Balatro Developer, Local Thunk, niedawno podzielił fascynującą historię rozwoju na swoim osobistym blogu. Co zaskakujące, ujawniają minimalne doświadczenie gry Roguelike przed stworzeniem Balatro - z jednym kluczowym wyjątkiem.
Ich oś czasu rozwoju odnotowuje świadomą decyzję w grudniu 2021 r., Aby uniknąć grania kolejnych roguelilike. Rozumowanie? Tworzenie gier jest hobby, a nie biznesem. Eksperymenty i „odkrywanie koła” były priorytetów nad pożyczaniem ustalonych projektów. Chociaż mogło to zaowocować mniej wypolerowaną grą, dostosowało się to do ich procesu twórczego.
Jednak półtora roku później ta narzucona przez siebie zasada została złamana-po prostu raz. Po pobraniu Slay the Spire , lokalny thunk wyznał: „Holy Shit, teraz to gra”. Początkowa motywacja polegała na badaniu obchodzenia się z kontrolerem w grze karcianej, ale stały się one całkowicie pochłonięte. Na szczęście to późne odkrycie uniemożliwiło potencjalną niezamierzoną naśladowanie projektu.
Post-Mortem Local Thunk jest pełen interesujących anegdot. Oryginalny folder roboczy w grze został po prostu nazwany „Cardgame”, nazwa, która utknęła w większości rozwoju. Tytuł roboczy „Joker Poker” ujawnia także wczesny kierunek projektowania.

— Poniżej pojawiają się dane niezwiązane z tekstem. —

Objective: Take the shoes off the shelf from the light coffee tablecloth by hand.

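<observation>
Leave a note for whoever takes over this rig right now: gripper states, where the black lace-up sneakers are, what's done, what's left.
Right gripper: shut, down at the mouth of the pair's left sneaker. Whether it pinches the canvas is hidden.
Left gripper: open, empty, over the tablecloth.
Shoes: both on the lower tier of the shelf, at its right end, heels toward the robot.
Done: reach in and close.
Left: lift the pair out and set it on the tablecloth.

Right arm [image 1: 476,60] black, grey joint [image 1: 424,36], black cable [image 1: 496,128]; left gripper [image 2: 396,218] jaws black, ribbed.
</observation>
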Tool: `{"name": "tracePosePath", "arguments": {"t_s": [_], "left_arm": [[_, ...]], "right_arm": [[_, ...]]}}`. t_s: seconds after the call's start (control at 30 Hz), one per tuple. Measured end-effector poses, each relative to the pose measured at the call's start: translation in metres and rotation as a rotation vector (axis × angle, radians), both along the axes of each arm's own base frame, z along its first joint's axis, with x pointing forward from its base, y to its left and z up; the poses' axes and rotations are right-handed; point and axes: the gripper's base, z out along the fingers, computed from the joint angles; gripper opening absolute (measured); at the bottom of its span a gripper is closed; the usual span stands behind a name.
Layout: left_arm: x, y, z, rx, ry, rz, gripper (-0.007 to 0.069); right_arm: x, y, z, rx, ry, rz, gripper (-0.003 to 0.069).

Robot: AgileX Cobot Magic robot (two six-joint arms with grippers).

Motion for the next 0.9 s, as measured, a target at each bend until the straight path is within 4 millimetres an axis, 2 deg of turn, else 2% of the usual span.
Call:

Szczegółowe jest kilka złomowanych funkcji, w tym: pseudo-Shop System do modernizacji kart (podobnych do Super Auto Pets ), oddzielna waluta dla przerw i mechanika „Złotego Uszczelnia”, który zwraca grane karty do ręki.
Liczba jokerów (150) wynikała z nieporozumień z wydawcą PlayStack. Początkowo zaplanowany na 120, został później skorygowany do 150 - liczba uznana za lepszą przez dewelopera.
Wreszcie wyjaśniono pochodzenie nazwy „Lokalny thunk”. To żart programowy wynikający z rozmowy z ich partnerem uczącym się programowania. Połączenie „lokalnego” słowa kluczowego Lua i preferowanej nazwy zmiennej partnera „thunk” doprowadziło do znanego już uchwytu programisty.
Blog lokalny Thunk oferuje znacznie bardziej szczegółowe relacje z tworzenia Balatro. IGN, wyraźnie pod wrażeniem, przyznał grę 9/10, chwaląc ją jako „budowniczy talii o nieskończenie satysfakcjonujących proporcjach, jest to rodzaj zabawy, która grozi wykolejeniu całej weekendowej plany, gdy nie spoglądasz, wpatrując się w oczy błazna, który kusi cię jeszcze jeden bieg”.